稀勢休場「ちょっと力が入らない」3連覇夢散 大きかった春場所Vの代償

 「大相撲夏場所・11日目」(24日、両国国技館)

 大相撲の横綱稀勢の里(30)=田子ノ浦=が夏場所11日目の24日から休場した。日本相撲協会に「左大胸筋と左上腕二頭筋の損傷で約1カ月の加療を要する」との診断書を提出した。春場所で痛めた負傷が完治せず、今場所は10日目まで6勝4敗と苦しんだ。休場は2014年初場所千秋楽以来2度目。3場所連続優勝の可能性は消滅した。2横綱の優勝争いは全勝の日馬富士が敗れ、白鵬が初日から11連勝で単独トップに立った。

 限界だった。「ちょっと(左腕に)力が入らない」。稀勢の里は23日夜、師匠の田子ノ浦親方(元幕内隆の鶴)と話し合い、休場を申し出た。

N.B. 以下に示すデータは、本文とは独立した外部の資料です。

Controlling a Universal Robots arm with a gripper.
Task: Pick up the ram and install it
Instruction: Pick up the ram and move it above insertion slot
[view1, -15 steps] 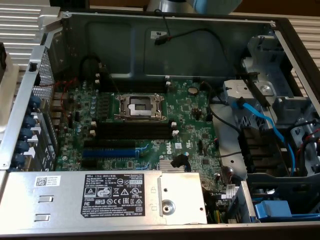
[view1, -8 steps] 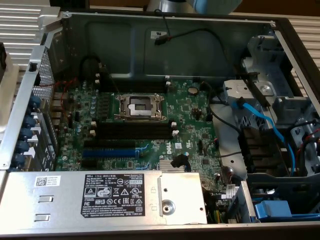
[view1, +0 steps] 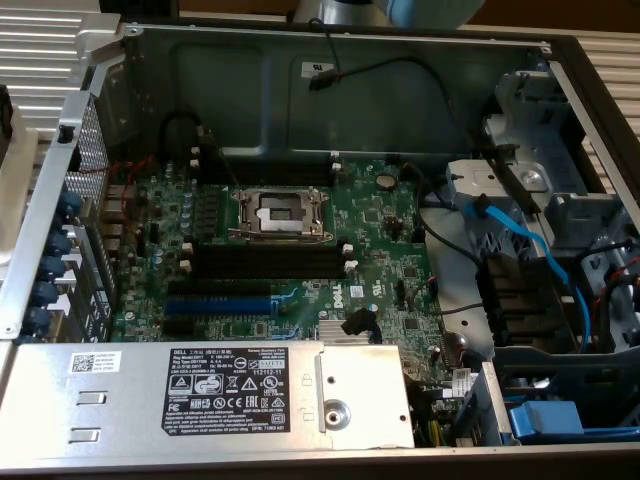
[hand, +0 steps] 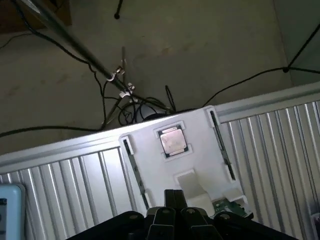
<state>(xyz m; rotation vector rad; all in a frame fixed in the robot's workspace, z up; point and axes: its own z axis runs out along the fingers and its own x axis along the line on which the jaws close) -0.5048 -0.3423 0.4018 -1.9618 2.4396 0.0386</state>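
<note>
Poised over the white tray (hand: 150, 155) on the ribbed bench (hand: 280, 145), pincer (hand: 175, 196) pressed together.
Grips nothing; sits just beside the ram (hand: 228, 207), glimpsed as a green corner flat on the tray, the rest hidden behind the pincer's body. Looks past a square silver processor chip (hand: 171, 141) seated in a tray recess. In the exterior view: open computer case (view1: 350, 90) with green motherboard (view1: 380, 215) and long black memory slots (view1: 270, 258) beside the processor socket (view1: 278, 212).
</note>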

 この日の朝稽古には姿を見せず、親方が報道陣に対応。「相撲にならないということだった。今まで(休場を自ら)言うことはなかったからね。必死だったと思う。横綱としての責任があるから判断を出したと思う。『すいません』と言ってました」と弟子の苦しい心中を代弁した。

 稀勢の里の休場はこれまで14年初場所千秋楽の1日しかなかった。痛みに強い“鉄人横綱”の重い決断。1937年の双葉山以来、80年ぶり初優勝からの3連覇は消えた。

 春場所で左上腕部などに重症を負いながら千秋楽に奇跡の大逆転優勝。しかし代償は大きかった。春巡業を全休し1カ月リハビリしたが、回復は間に合わなかった。左おっつけは使えず、10日目には琴奨菊に完敗して2連敗で4敗目(6勝)と不振だった。

 診断は場所前と変わらず「同患部の損傷で加療1カ月」。親方は「悪化していることはない」と断言した。場所後は各地で土俵入りなどイベントも多数予定。状態を見ながら参加を判断する。まずは治療に全力。名古屋場所(7月9日初日、愛知県体育館)で今度こそ完全復活を目指す。